Biden Takes Credit for Ending Afghan War – After Extending It – in Speech to Congress

The White House / YouTube

President Joe Biden applauded his own administration for supposedly “ending the forever war in Afghanistan” during remarks to Congress on Wednesday, despite the fact that he acted to prolong the war beyond the May 1 deadline set by predecessor Donald Trump.

“American leadership means ending the forever war in Afghanistan,” Biden declared in his first such speech as president. “We have the greatest fighting force in the history of the world. I’m the first President in 40 years who knows what it means to have had a son who served in a warzone.”

“War in Afghanistan was never meant to be a multi-generational undertaking of nation-building,” Biden affirmed. “We went to Afghanistan to get terrorists, the terrorists who attacked us on 9/11 and we said we would follow Osama bin Laden to the gates of Hell to do it.”
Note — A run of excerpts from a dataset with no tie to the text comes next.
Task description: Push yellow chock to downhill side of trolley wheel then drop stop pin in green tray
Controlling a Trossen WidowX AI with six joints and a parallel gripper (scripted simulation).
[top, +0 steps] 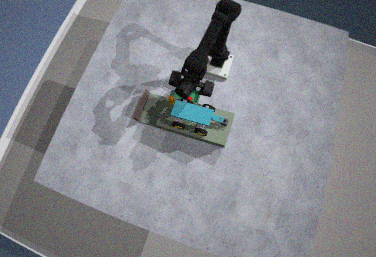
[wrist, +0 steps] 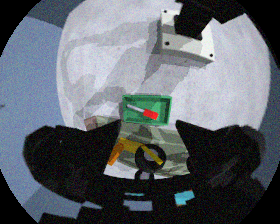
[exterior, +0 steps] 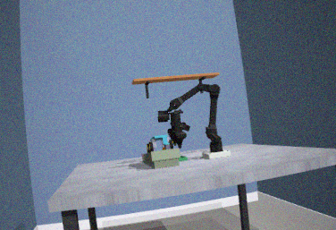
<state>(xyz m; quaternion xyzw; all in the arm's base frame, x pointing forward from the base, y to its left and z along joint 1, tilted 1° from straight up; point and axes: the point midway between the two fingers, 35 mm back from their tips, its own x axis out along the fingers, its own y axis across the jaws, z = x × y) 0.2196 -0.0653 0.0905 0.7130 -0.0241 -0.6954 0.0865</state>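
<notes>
The red-headed stop pin [wrist: 150,114] [top: 190,98] lies in the green tray [wrist: 169,111] [exterior: 183,158], its pale shaft pointing left in the wrist view. My gripper [wrist: 148,123] [top: 186,96] [exterior: 180,145] is open and empty, above the tray side of the ramp. The yellow chock [wrist: 130,145] sits on the ramp [top: 222,137] [exterior: 165,156] beside a trolley wheel; its orange handle [wrist: 115,154] [top: 171,99] sticks out to the left. Whether it touches the wheel I cannot tell. The trolley [top: 192,113] [exterior: 160,139], with its cyan top, stands on the ramp, mostly hidden in the wrist view.
A brown end board [top: 142,106] stands at the ramp's left end in the top view. The arm's white base [top: 223,68] [exterior: 216,155] [wrist: 186,49] is behind the tray. An orange shelf [exterior: 176,79] is on the wall behind.
</notes>
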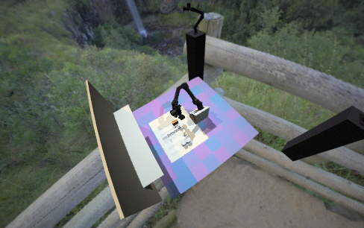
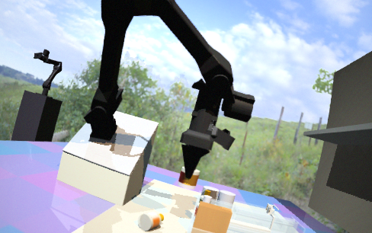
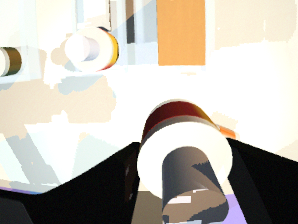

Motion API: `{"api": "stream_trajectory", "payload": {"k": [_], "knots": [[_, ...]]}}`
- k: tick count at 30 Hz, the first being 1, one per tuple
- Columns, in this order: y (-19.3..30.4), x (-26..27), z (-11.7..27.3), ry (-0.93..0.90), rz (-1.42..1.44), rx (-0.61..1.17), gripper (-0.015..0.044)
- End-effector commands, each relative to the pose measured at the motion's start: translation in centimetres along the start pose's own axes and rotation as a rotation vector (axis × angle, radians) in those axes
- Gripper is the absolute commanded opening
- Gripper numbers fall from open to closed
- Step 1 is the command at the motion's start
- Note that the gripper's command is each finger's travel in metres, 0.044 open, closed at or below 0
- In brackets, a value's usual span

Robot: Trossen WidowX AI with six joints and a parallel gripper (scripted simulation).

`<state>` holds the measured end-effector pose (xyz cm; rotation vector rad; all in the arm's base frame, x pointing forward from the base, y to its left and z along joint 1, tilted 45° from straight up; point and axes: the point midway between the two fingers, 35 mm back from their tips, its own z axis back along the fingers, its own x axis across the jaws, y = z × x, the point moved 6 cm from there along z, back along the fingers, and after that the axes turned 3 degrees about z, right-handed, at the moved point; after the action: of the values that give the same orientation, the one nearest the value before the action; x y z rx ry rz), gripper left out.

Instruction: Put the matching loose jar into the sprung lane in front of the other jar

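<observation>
My gripper [image 2: 190, 177] [image 3: 181, 148] is shut on a jar [image 2: 184, 179] [image 3: 175, 112] with a dark red and amber body, a white shoulder and a greyish cap. It holds the jar roughly upright, clear above the pale board [image 2: 164, 190]. A standing jar [image 3: 102, 49] with a white shoulder, a pale cap and a red and yellow band is at the front end of the clear-walled lanes, upper left in the wrist view. Its white cap [image 2: 206, 199] shows behind the orange block in the exterior view. The pusher plate cannot be made out clearly.
An orange block [image 2: 212, 218] [image 3: 181, 32] [image 1: 174, 122] stands beside the lanes. A white jar [image 2: 149, 221] with an orange band and yellow cap lies on its side. A dark olive jar [image 3: 14, 61] is at the wrist view's left edge. A pale box [image 2: 95, 175] is under the arm's base.
</observation>
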<state>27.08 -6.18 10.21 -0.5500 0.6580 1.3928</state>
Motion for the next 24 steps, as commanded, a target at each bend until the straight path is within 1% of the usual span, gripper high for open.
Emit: {"api": "stream_trajectory", "payload": {"k": [1,18,24], "knots": [[0.0,-0.1,0.5,-0.007,-0.009,0.001,0.0000],[-1.5,6.9,-4.5,-0.008,-0.034,0.000,0.0000],[-1.6,7.1,-5.1,-0.008,-0.035,0.000,0.0000]]}}
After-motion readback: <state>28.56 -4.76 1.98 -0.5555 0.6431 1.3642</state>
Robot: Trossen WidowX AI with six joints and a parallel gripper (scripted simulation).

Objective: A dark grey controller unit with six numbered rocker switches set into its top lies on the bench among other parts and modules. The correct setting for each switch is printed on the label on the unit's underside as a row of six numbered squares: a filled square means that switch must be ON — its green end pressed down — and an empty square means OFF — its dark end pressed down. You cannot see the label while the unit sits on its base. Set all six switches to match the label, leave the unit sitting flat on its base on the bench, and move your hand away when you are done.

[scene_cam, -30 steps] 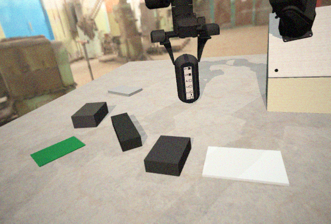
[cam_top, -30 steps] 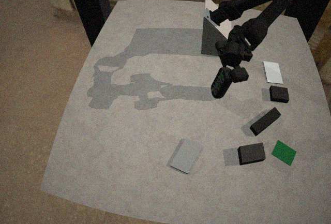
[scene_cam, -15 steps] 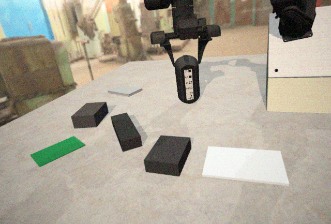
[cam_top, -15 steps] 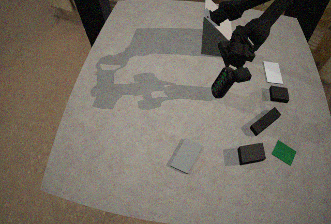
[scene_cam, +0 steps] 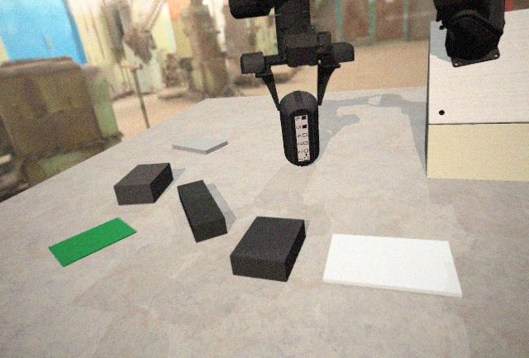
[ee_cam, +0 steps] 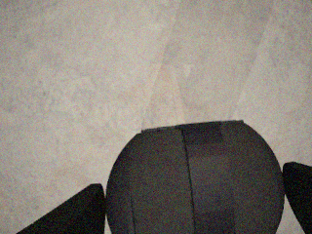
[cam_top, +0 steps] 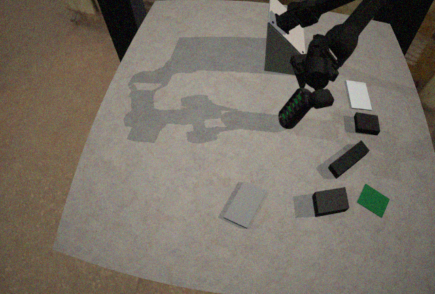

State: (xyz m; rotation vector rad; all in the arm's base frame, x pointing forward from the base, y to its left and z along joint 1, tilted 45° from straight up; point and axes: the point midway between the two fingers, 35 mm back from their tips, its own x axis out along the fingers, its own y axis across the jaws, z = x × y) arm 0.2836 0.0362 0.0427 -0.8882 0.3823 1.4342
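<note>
Between my claw's two fingers (cam_top: 304, 86) (scene_cam: 300, 105), clamped near one end, hangs the dark grey rounded controller unit (cam_top: 294, 108) (scene_cam: 300, 131) (ee_cam: 195, 180), tipped steeply. I judge I hold it so to bare the white printed label (scene_cam: 302, 137) underneath: squares 6 and 5 look filled, 4, 3 and 2 empty; 1 I cannot make out. Green-marked switches (cam_top: 291, 106) face the other way.

Counting left to right in the exterior view: left of my claw, one green flat rectangle (cam_top: 373, 200) (scene_cam: 92, 241), two dark blocks, one squarish (cam_top: 330, 201) (scene_cam: 143, 183) and one long (cam_top: 349, 159) (scene_cam: 202, 211), and one thin grey slab (cam_top: 245, 204) (scene_cam: 199, 145); nearer the camera, a third dark block (cam_top: 367, 123) (scene_cam: 268, 248); right, one white flat plate (cam_top: 358, 95) (scene_cam: 392, 264). All six rest on the table (cam_top: 168, 192) (scene_cam: 179, 303) (ee_cam: 73, 88), probably as distractors.
</note>
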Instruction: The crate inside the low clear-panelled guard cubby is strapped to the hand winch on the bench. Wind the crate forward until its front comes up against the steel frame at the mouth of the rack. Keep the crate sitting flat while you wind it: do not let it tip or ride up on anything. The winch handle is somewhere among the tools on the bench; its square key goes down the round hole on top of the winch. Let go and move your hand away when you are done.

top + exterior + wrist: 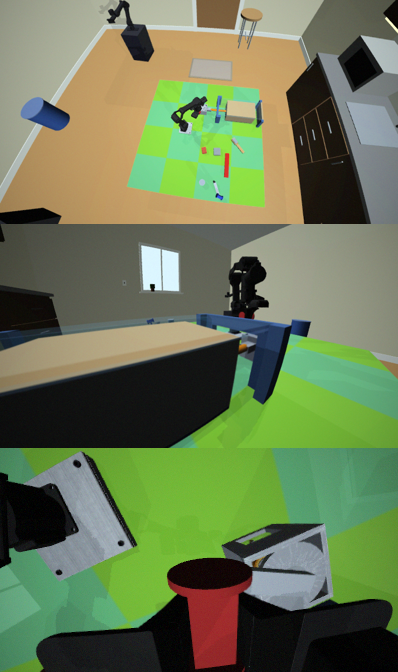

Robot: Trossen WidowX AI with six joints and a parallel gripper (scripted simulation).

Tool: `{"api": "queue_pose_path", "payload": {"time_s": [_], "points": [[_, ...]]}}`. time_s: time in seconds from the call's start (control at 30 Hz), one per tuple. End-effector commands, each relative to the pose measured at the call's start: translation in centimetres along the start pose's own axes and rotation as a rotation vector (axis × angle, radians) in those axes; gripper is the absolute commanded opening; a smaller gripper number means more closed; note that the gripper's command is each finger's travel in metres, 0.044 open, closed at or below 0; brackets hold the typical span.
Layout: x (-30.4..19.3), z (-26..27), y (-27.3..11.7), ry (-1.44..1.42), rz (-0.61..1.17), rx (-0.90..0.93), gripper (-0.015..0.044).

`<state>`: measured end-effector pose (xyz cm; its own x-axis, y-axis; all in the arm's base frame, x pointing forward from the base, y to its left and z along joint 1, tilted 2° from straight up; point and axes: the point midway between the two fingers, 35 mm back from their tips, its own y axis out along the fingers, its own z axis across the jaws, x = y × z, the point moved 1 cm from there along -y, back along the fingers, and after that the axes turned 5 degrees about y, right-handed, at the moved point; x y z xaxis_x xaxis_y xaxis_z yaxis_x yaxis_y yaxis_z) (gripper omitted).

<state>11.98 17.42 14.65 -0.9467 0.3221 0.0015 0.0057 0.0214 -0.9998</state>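
In the top view, the claw is down beside the hand winch, a trace of red at its tip. The crate sits inside the guard cubby, joined to the winch by an orange strap. Bare strap shows between its front and the blue frame at the rack mouth, so the pull still has to be made.

In the exterior view, the crate looks flat and the strap leads out past the frame. Red shows under the claw, but the frame hides the lower part of the winch, and whether the key is in the hole cannot be told.

In the wrist view, the claw is closed around a red flanged grip, probably the winch handle's. The winch lies just beyond it, its top hole not discernible. The step in hand seems to be bringing the handle to the winch. The next move calls for lining the square key up with the hole and lowering it upright, turning slightly if the corners catch; cranking should wait until it seats.
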Motion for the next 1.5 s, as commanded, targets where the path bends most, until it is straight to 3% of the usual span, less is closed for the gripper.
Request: {"api": "queue_pose_path", "payload": {"time_s": [0.0, 1.47], "points": [[-1.5, -0.1, 0.1, 0.013, 0.035, 0.005, 0.0000], [-6.3, -1.9, -0.1, 0.013, 0.040, 0.004, 0.0000]]}}
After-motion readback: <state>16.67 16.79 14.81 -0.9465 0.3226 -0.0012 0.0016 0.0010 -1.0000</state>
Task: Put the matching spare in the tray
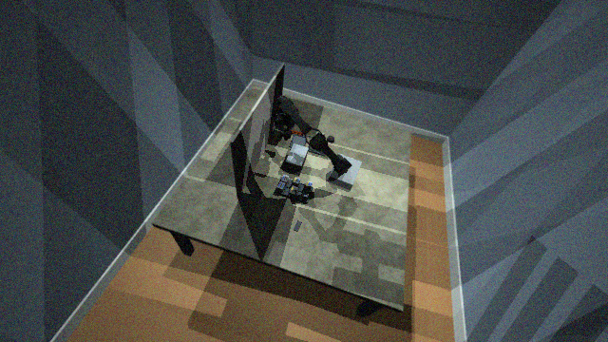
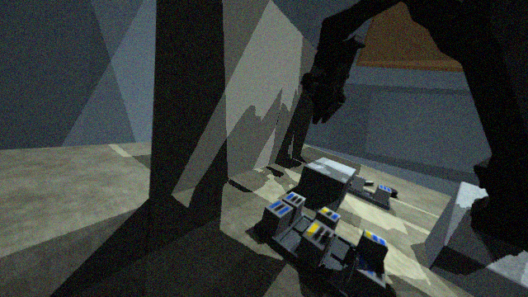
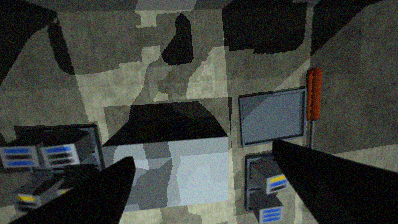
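My gripper [image 1: 281, 137] [image 2: 325, 116] [image 3: 204, 154] is open and empty, held above the area behind the big grey box. A dark rack [image 2: 290, 240] [image 3: 96, 135] holds several dark units; a blue-striped unit [image 2: 280, 208] [image 3: 60, 152] and a yellow-marked unit [image 2: 318, 235] [image 3: 35, 195] are among them. A smaller rack [image 2: 379, 202] [image 3: 247, 187] carries a yellow-and-blue-marked unit [image 3: 272, 181] and a blue-striped unit [image 2: 384, 190] [image 3: 270, 212]. A flat blue-grey tray [image 3: 272, 117] lies beyond the smaller rack, with nothing in it. Which unit is the mounted one is unclear. No printed code is readable.
The big grey box [image 1: 297, 153] [image 2: 330, 168] [image 3: 202, 175] stands between the racks. A tall upright panel [image 1: 260, 124] [image 2: 187, 99] stands close beside the gripper. An orange-handled tool [image 1: 296, 133] [image 3: 314, 95] lies beside the tray. The arm stands on a pale block [image 1: 352, 175] [image 2: 455, 227].
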`<state>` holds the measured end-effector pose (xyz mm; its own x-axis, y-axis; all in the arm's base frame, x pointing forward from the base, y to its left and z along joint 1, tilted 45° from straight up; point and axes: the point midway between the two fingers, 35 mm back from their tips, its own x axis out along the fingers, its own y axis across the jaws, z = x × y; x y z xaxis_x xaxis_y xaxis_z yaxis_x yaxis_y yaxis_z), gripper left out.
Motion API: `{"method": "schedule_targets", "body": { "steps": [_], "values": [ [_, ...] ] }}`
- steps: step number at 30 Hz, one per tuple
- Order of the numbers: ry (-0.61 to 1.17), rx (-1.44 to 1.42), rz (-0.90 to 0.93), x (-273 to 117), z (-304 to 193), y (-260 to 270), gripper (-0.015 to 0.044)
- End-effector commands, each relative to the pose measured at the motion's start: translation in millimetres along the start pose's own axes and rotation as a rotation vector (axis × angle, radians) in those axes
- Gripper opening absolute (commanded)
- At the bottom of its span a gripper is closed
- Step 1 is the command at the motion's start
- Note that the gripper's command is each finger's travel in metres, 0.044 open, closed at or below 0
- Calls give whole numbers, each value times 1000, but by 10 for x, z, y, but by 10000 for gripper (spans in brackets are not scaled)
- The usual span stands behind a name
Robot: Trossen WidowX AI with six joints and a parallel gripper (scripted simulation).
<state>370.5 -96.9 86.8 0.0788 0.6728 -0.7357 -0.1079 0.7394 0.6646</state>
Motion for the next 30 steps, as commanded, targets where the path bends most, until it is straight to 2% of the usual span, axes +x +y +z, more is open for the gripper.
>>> {"method": "schedule_targets", "body": {
  "steps": [1, 20, 30],
  "values": [
    [38, 45, 34, 9, 37, 343, 440],
    [40, 32, 36, 13, 34, 379, 440],
    [28, -799, 40, 256, -490, 1529, 440]
  ]
}}
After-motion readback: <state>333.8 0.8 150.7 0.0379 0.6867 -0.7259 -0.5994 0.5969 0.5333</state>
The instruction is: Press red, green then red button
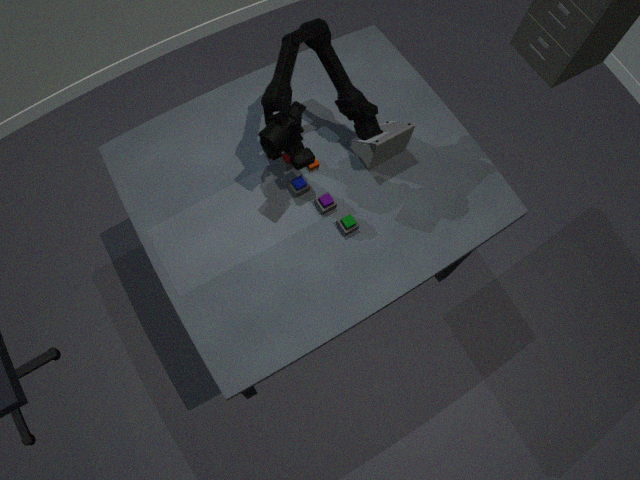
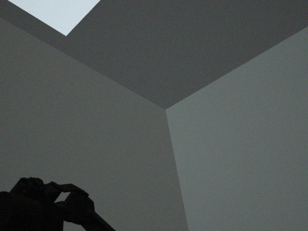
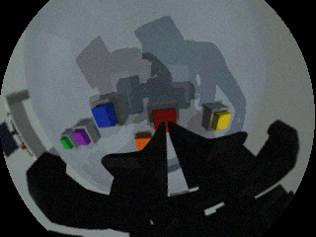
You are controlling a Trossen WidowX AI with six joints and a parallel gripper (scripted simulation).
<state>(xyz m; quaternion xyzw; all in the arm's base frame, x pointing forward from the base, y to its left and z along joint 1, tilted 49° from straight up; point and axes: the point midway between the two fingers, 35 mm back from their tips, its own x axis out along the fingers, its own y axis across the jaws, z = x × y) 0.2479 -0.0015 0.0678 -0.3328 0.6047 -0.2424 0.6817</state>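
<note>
While the gripper [image 3: 165,133] hangs directly over the red button [image 3: 165,117], you cannot read from these views alone which of the three presses is in hand. No button looks pushed down, and nothing on the table [image 1: 320,289] marks a press as done. My judgement is that this is a red press, either the first or the third; the pictures do not settle which. If it is the first, the green button [image 1: 348,221] and one more red press are left.

You find the red button in the wrist view just beyond the fingertips, with the blue button [image 3: 105,115] to its left, the yellow button [image 3: 221,120] to its right, and an orange block [image 3: 142,138] very close on the near left side. From the top camera only a thin red edge [image 1: 285,158] shows beside the gripper body; the rest is hidden under it. The purple button [image 1: 325,199] and the green one stand further along the same row, well apart from the tool.

Please note the fingers are pressed together with nothing between them, making one narrow point that suits pushing. The arm [image 1: 310,77] is folded into a tall arch from its base, and the wrist points down at the table. Whether the tip already touches the red cap, I cannot tell. The orange block [image 1: 313,165] sits just beside the gripper, so a straight descent is needed
</note>
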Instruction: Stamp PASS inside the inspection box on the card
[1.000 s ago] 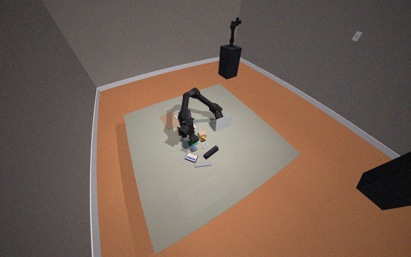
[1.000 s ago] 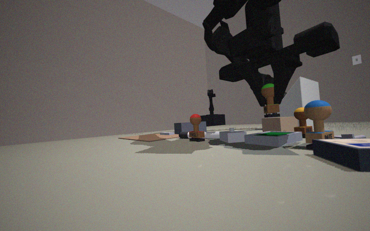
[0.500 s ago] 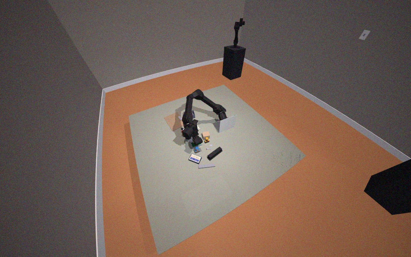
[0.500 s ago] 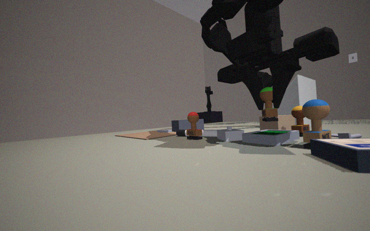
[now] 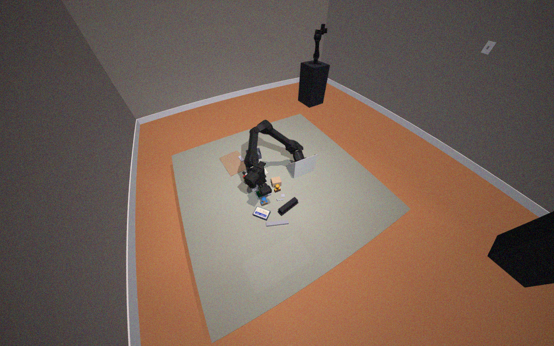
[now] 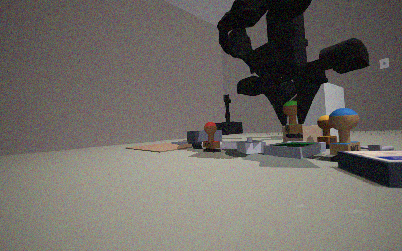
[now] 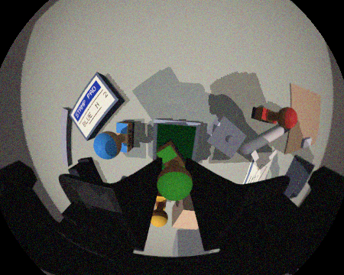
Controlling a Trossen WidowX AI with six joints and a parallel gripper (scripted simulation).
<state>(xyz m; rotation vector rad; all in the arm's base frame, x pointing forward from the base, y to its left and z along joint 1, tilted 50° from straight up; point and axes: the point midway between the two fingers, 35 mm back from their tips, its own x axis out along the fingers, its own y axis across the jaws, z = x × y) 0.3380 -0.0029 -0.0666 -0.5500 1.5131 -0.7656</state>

“After 20 years of American valor and sacrifice, it’s time to bring our troops home,” Biden concluded, while leaving open the possibility of further activities there “to suppress future threats to the homeland.”

Biden did not explicitly state that he is personally responsible for the decision to end America’s military engagement in Afghanistan – which began in 2001 following the al-Qaeda attacks on September 11 of that year – but implied that his leadership will end that engagement. Biden did not mention the fact that extensive talks featuring both the legitimate Afghan government and the Taliban had taken place under President Trump in 2020, resulting in an agreement in which Trump’s administration would withdraw all American military servicemen from Afghanistan by May 1, 2021.

Biden also omitted that, had he not intervened, America’s military presence in that country would have ended on that date. Instead, Biden ordered all U.S. troops out by September 11, 2021, giving the Taliban and other terrorist actors an extra four months to execute attacks on Americans. Biden reportedly consulted George W. Bush, the president who began the war, and former boss Barack Obama prior to extending the “forever war,” but not Trump, who had secured an agreement to end it.

Biden’s prolonging of the Afghan war will also reportedly require the deployment of additional troops between May and September, according to CNN and Afghan news outlets.

Absent from Wednesday’s speech were also the assurances from Biden’s top diplomat, Secretary of State Antony Blinken, that America would invest hundreds of millions of taxpayers’ dollars in Afghanistan and remain deeply involved in the country’s affairs following that withdrawal under the Biden plan.

“The reason I’m here … is to demonstrate literally, by our presence, that we have an enduring and ongoing commitment to Afghanistan,” Blinken said at a press conference in Kabul, the capital of Afghanistan, shortly after Biden announced the extension of the war. “Even when our troops come home, our partnership with Afghanistan will continue.”

Blinken later vowed at least $300 million through USAID, a federal agency, for “additional civilian assistance” to the notoriously corrupt Afghan government.